[Action item] Print the listing below from its opening line through the line holding "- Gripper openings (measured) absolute", both ends included.
(Records shown begins)
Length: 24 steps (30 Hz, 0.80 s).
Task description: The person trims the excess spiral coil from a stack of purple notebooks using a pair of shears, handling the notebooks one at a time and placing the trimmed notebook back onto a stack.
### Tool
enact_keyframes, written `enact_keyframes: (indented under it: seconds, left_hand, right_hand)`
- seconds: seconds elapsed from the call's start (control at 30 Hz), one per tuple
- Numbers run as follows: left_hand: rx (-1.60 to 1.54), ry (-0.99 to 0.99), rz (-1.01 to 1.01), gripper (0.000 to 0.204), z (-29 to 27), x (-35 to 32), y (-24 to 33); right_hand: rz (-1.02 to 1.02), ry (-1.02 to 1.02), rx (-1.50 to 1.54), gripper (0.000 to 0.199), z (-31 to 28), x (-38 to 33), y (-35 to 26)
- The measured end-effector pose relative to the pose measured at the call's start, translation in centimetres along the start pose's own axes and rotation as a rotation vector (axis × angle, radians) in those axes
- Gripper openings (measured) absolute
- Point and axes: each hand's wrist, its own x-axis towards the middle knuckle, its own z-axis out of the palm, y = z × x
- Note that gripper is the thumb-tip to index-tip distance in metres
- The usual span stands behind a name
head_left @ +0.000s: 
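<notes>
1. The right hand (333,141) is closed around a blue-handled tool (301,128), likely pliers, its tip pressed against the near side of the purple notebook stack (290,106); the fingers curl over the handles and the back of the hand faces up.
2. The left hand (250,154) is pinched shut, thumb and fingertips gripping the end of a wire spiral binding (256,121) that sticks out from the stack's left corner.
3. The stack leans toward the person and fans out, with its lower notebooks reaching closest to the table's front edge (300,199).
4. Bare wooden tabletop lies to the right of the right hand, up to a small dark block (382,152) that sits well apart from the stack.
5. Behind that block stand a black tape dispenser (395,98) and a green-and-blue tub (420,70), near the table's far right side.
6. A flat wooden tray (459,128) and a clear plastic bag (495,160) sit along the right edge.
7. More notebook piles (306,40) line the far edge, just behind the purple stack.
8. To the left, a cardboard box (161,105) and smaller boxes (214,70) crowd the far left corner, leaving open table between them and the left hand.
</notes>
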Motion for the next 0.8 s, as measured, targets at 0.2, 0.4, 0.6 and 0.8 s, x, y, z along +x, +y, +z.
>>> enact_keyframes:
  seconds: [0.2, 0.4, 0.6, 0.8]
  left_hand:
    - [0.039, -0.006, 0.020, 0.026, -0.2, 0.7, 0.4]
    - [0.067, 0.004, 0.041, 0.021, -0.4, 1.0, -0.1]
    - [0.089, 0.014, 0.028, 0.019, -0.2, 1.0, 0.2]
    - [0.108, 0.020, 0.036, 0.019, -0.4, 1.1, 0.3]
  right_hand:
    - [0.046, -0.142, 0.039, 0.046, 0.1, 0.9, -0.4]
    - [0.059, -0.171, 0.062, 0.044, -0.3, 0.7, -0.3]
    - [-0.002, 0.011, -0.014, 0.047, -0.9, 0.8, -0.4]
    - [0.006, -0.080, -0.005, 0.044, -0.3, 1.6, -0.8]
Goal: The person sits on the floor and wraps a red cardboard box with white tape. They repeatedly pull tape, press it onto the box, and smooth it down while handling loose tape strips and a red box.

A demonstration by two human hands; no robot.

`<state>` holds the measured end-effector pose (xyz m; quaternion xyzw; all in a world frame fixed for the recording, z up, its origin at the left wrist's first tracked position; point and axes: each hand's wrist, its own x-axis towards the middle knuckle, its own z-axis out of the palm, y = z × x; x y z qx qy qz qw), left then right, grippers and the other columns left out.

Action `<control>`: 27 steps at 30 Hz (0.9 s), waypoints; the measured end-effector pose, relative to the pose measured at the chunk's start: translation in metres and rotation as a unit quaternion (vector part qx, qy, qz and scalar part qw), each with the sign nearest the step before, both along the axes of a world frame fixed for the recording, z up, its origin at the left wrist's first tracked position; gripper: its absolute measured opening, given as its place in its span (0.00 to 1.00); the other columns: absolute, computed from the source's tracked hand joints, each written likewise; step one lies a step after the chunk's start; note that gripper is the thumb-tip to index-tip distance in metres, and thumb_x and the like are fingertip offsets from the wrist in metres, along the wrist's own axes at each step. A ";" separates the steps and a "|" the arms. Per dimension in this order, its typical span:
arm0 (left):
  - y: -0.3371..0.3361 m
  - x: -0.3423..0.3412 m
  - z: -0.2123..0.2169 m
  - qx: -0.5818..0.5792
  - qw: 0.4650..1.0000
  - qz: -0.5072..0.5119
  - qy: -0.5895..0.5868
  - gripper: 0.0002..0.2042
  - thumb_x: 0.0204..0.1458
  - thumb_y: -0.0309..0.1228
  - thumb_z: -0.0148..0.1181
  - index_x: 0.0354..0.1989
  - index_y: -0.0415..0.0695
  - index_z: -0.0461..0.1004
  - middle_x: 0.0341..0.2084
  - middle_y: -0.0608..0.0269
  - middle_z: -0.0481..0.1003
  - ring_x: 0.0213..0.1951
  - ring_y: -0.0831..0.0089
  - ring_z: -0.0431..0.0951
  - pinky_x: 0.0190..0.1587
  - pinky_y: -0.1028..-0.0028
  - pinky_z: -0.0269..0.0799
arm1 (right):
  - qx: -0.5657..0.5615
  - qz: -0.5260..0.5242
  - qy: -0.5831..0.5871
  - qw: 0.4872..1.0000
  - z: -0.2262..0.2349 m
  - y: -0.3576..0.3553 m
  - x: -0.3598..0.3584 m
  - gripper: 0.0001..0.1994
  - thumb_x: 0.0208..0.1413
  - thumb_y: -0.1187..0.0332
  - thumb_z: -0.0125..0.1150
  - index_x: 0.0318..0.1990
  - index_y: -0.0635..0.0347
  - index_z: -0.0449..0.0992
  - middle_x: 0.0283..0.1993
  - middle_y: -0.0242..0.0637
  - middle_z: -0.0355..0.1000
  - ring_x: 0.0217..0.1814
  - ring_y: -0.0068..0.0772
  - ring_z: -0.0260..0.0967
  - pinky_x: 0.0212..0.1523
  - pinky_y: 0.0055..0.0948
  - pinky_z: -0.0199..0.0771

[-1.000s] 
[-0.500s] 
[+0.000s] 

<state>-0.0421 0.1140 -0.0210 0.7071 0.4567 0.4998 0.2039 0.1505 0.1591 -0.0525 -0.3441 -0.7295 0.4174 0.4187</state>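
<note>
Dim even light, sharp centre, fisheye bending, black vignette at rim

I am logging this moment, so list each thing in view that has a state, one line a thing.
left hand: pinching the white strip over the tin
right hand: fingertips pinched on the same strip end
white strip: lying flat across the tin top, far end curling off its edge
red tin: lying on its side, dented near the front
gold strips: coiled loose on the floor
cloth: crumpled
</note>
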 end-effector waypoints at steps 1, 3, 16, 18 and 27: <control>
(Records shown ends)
[Result of the task]
Length: 24 steps (30 Hz, 0.80 s).
Task description: The person trims the excess spiral coil from a stack of purple notebooks using a pair of shears, handling the notebooks one at a time and placing the trimmed notebook back onto a stack.
### Tool
enact_keyframes, written `enact_keyframes: (indented under it: seconds, left_hand, right_hand)`
- seconds: seconds elapsed from the call's start (control at 30 Hz), one per tuple
- Numbers run as follows: left_hand: rx (-1.60 to 1.54), ry (-0.99 to 0.99), rz (-1.01 to 1.01), gripper (0.000 to 0.204), z (-29 to 27), x (-35 to 32), y (-24 to 33); right_hand: rz (-1.02 to 1.02), ry (-1.02 to 1.02), rx (-1.50 to 1.54), gripper (0.000 to 0.199), z (-31 to 28), x (-38 to 33), y (-35 to 26)
- The measured end-effector pose relative to the pose measured at the call's start, translation in centimetres along the start pose's own axes and rotation as a rotation vector (axis × angle, radians) in those axes
- Gripper openings (measured) absolute

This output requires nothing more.